◆ Your instructions
Excluding every picture, print exactly the lines from the one containing "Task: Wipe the" through the end of the material below, both ends included.

◆ Materials provided
::::::::

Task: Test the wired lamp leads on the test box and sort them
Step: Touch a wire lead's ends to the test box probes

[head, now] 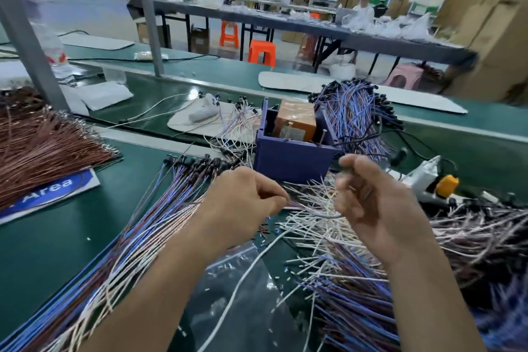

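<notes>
Bench (51, 251) w/ leads (160, 208) (test box (288, 163))

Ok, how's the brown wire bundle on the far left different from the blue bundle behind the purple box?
The brown bundle is copper-brown throughout; the blue bundle mixes blue and purple. The brown bundle lies flat and fanned; the blue bundle arches up behind the purple box. The blue bundle carries black heads along its top; the brown bundle's tips are too small to tell. Both are thin wires on the green bench.

orange stool (261, 51) beside a long table (400, 43), cardboard boxes (491, 37) behind.
</notes>
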Available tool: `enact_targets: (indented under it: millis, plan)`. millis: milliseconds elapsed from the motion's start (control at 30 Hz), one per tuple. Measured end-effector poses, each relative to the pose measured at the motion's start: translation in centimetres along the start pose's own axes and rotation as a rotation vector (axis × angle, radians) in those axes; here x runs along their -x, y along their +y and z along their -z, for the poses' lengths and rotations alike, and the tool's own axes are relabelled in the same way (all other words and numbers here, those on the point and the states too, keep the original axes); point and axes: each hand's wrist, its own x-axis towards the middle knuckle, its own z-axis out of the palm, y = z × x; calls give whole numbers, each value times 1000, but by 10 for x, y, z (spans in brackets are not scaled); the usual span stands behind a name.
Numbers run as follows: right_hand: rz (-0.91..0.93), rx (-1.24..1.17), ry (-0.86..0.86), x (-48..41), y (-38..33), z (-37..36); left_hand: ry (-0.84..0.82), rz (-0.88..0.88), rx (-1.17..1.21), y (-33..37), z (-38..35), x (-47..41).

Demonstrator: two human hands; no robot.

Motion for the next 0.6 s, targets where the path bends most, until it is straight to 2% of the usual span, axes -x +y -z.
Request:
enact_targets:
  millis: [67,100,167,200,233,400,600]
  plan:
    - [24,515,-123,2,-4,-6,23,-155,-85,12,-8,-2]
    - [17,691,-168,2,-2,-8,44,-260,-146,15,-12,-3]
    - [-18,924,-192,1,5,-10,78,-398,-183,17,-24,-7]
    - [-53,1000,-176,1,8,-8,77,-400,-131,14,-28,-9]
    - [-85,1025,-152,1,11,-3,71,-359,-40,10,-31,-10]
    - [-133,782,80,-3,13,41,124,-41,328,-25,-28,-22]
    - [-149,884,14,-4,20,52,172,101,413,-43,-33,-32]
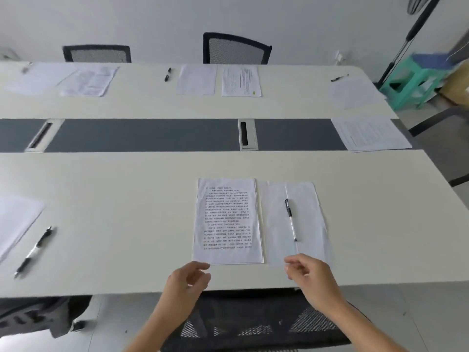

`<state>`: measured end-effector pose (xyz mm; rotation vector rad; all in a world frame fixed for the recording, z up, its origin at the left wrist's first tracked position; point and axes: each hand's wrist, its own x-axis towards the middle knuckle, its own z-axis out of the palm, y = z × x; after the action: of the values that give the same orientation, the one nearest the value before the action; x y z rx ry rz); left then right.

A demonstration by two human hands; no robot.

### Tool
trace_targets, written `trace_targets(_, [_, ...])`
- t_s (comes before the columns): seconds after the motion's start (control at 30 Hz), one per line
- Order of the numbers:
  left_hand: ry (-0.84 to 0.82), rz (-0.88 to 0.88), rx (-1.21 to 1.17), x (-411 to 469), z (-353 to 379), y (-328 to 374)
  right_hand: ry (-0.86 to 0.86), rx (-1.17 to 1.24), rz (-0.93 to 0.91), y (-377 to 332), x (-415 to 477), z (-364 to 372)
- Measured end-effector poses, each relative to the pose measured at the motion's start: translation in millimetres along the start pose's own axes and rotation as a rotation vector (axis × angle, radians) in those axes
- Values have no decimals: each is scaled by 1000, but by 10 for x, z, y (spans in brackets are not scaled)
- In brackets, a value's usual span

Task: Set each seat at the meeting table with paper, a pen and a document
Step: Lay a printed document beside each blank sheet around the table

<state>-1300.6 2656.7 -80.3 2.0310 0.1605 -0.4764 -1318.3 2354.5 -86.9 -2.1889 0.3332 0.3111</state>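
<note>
A printed document [227,221] lies on the near half of the white meeting table [127,199], straight ahead of me. To its right lies a blank creased paper [308,207] with a black-capped pen [290,219] resting lengthwise on it. My left hand [187,282] hovers at the document's near left corner, fingers loosely curled, holding nothing. My right hand [311,275] hovers over the blank paper's near edge, fingers loosely apart, empty. At the far left lie another blank paper [15,222] and a pen [34,251].
Across the table, two seats have paper, document and pen [167,74]. The right end holds a paper [354,94], a pen [339,78] and a document [369,133]. A dark strip [152,135] with cable slots runs down the middle. Mesh chairs [236,48] stand around; a green stool [411,82] at right.
</note>
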Motion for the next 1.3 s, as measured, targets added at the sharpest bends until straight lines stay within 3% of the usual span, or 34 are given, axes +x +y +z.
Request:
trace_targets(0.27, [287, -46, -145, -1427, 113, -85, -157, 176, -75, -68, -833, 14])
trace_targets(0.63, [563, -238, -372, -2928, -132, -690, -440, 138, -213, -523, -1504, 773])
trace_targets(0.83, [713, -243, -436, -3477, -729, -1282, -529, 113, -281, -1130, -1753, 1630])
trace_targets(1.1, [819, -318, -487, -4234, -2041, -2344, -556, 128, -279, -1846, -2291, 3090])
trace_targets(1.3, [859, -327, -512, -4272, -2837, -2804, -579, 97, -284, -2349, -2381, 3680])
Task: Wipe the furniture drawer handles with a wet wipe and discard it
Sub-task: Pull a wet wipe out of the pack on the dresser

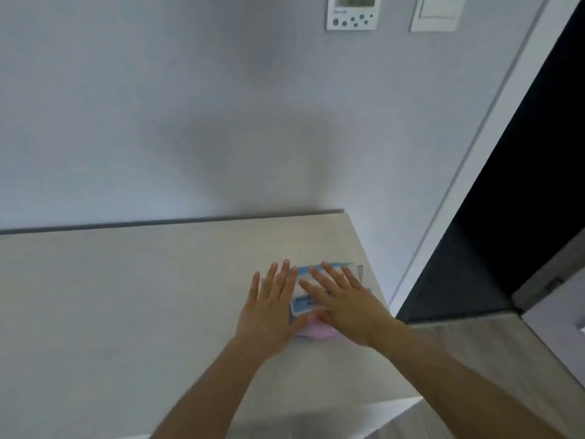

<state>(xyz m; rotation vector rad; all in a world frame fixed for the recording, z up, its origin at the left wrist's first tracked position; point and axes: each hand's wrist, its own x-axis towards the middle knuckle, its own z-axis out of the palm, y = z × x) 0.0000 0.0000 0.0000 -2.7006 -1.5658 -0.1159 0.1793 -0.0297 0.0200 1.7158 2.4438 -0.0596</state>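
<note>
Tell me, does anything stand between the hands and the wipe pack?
Nothing visible does. The right hand lies flat on the pack, and the left hand rests against its left side, fingers straight. The pack sits on the cabinet top, near its right edge.

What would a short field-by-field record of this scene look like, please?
furniture top: light wood
wet wipe pack: blue-and-white, lying flat near the top's right edge
left hand: fingers straight, on the pack's left side
right hand: fingers straight, flat on the pack
wall: thermostat and light switch
loose wipe: none visible
</note>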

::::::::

◆ Solved exercise
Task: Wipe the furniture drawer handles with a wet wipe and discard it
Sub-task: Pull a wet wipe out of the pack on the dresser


<state>(xyz m; rotation vector rad; all in a world frame fixed for the recording, z up, its origin at the left wrist's first tracked position; point and axes: each hand's wrist, its own x-axis towards the middle knuckle, its own z-axis out of the palm, y = z × x) 0.0000 0.0000 0.0000 -2.7006 -1.5658 -0.1159 0.1793 -0.0297 0.0200 1.7158 2.4438 -0.0596</state>
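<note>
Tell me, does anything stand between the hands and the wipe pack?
Nothing visible does. The right hand lies flat on the pack, and the left hand rests against its left side, fingers straight. The pack sits on the cabinet top, near its right edge.

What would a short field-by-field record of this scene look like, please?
furniture top: light wood
wet wipe pack: blue-and-white, lying flat near the top's right edge
left hand: fingers straight, on the pack's left side
right hand: fingers straight, flat on the pack
wall: thermostat and light switch
loose wipe: none visible
</note>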

With this, the answer is done.